Then again, as Zack knew well, it might yet prove fatal to him.

He hurdled a couple of chickens and a small child as Hargeisa blurred by around him. Brown two-story structures stood back from the street, where grass grew in the gaps between the gravel and cement blocks. A bright but gentle African sun made shadows of the thin shifting clouds, and a few old cars and mopeds threaded the streets. Somalis on foot in ones and twos, wearing western garb or bright dresses and headscarves, spared a glance for the hurtling mulatto in the tan shirt and cargo pants, which pegged him as a westerner.

Zack cradled the tablet under his jacket, trying to keep his side arm from bouncing out of its belt-slide holster, as dust and clipped Somali floated up around him. He was still six run-down blocks from the team, and as he closed the distance he carried on hailing non-stop, alternating between the command and squad nets.

“Assman, Assman, how copy, how copy…”

He was going to keep doing that until he got a response. Or until he got there in person.

Or until he got killed.

While supporting troops in contact wasn’t technically in his job description, it also wasn’t a duty taken lightly by anyone with the privilege of doing it. And, adaptable or not, the JSOC boys were going to find it awkward to have four truckloads of tooled-up jihadis roll into the trap that had been set for them – but from precisely the wrong direction. And it was now Zack’s job to get them this info, even if he had to Pony Express it straight to them.

He slashed through a section of market stalls, knocking some onions off a pile – impolite, but there was zero time for niceties, and he was busy hailing anyway.

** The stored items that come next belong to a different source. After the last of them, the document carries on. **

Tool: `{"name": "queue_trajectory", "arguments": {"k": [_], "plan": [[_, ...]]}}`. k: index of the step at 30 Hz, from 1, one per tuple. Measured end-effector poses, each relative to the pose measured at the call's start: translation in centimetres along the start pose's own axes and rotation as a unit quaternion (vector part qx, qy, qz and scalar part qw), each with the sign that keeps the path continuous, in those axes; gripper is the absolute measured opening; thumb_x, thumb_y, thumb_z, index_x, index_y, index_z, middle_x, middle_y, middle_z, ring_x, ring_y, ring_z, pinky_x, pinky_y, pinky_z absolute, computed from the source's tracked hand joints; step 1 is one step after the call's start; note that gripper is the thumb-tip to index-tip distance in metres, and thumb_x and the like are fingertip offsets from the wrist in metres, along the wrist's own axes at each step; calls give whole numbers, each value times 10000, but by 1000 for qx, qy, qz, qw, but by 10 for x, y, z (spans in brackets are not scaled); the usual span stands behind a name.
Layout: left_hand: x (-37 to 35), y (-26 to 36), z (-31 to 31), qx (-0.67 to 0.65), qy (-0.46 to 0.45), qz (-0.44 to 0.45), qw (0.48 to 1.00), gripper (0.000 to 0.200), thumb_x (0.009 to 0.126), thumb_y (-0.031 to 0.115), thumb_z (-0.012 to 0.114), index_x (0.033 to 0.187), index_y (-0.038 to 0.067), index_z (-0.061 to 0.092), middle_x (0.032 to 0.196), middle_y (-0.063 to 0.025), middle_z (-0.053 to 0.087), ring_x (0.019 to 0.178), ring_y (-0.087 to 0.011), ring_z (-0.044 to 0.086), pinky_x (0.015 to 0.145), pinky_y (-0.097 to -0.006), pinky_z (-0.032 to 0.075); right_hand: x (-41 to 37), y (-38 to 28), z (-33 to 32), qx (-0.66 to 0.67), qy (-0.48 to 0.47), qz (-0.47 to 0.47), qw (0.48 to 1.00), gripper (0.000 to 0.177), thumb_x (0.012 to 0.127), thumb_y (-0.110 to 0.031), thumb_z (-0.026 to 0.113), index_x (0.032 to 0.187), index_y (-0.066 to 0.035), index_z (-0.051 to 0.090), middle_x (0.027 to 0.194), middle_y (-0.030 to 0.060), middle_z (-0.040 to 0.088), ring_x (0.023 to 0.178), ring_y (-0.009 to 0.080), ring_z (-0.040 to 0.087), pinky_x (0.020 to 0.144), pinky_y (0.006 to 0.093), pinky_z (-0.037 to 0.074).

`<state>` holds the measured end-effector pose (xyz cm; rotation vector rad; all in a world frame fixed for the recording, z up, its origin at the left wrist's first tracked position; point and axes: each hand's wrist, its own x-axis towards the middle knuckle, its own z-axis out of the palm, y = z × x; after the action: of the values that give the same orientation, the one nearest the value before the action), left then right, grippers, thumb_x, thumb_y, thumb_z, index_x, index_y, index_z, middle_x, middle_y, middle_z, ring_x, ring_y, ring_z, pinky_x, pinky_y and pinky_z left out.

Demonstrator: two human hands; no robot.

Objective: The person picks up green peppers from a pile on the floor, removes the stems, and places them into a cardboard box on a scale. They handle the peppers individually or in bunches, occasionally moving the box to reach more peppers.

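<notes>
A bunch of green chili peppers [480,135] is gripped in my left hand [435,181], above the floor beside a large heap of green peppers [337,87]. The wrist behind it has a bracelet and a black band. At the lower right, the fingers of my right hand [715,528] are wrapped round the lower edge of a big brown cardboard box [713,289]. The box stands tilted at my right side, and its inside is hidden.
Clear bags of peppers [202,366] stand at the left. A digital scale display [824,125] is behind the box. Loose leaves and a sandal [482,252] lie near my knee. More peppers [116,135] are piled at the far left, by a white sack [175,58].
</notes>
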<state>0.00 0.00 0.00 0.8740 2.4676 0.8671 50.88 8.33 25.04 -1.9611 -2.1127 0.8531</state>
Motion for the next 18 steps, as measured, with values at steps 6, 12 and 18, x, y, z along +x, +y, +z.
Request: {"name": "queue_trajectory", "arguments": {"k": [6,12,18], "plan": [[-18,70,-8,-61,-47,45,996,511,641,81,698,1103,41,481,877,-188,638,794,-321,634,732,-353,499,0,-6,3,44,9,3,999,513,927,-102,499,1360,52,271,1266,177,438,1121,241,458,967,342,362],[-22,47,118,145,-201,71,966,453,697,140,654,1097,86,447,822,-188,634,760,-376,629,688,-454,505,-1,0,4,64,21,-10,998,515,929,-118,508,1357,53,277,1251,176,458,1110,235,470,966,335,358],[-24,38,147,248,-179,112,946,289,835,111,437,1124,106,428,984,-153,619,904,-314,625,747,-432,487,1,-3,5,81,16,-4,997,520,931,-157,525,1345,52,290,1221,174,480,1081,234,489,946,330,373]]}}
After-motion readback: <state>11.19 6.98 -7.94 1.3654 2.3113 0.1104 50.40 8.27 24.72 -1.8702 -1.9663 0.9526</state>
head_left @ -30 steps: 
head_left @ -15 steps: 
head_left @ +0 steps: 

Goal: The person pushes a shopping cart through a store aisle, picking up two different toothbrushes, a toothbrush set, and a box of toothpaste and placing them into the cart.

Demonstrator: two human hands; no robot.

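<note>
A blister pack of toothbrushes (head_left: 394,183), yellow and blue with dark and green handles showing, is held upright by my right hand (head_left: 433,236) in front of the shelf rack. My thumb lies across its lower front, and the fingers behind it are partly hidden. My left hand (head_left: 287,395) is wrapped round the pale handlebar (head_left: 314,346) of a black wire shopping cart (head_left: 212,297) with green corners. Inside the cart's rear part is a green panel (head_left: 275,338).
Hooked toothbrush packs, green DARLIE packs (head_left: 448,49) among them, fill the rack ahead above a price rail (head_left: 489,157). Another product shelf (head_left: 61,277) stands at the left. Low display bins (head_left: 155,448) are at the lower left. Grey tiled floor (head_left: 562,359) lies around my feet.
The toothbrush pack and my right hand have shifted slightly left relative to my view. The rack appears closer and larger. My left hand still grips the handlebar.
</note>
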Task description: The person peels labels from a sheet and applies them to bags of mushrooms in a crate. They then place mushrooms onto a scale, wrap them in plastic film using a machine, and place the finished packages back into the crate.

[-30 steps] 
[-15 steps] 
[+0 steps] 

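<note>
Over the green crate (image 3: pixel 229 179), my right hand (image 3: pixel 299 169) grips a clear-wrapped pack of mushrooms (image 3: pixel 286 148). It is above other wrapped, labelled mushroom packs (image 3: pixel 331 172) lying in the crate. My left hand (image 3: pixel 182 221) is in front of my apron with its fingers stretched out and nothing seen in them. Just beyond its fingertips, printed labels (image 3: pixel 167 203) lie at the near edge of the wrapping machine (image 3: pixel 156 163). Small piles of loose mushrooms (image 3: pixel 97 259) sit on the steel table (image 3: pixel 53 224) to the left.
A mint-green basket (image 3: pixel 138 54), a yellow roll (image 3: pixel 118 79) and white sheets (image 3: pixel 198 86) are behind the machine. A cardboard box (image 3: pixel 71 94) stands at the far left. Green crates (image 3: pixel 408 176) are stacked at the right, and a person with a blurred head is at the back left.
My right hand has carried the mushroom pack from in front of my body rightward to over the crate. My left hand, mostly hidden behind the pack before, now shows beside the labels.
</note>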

This was weird. He was two blocks out and still getting nothing.

Somewhere in the back of his mind he thought he should perhaps be thinking more about his own tactical situation, rather than focusing singlemindedly on his task. And as he skidded around a corner, he quickly gained a really salient piece of tactical battlespace intel: it wasn’t weather or microwaves fucking with their radio traffic.

No, it was the al-Shabaab guys themselves, rolling into town like bosses and rocking a portable/tactical radio/RF jammer. You could buy these things on the Internet now, and this one jihadi dude was sitting half in and half out of a truck, one foot on the ground, hugging the backpack-sized device in his lap.

Zack even recognized the make and model.

And with that, and no other preamble, three AK barrels appeared from nowhere and got stuck right in Zack’s face as a group of a-S guys walked him down. Zack’s eyes slitted and he silently cursed himself, knowing he’d blown it. Before he could even react, he felt rough hands binding his arms and bundling him into the back of the truck. It all happened too damned fast. And he never moved even an inch to draw his weapon – a gorgeous HK USP Tactical .45.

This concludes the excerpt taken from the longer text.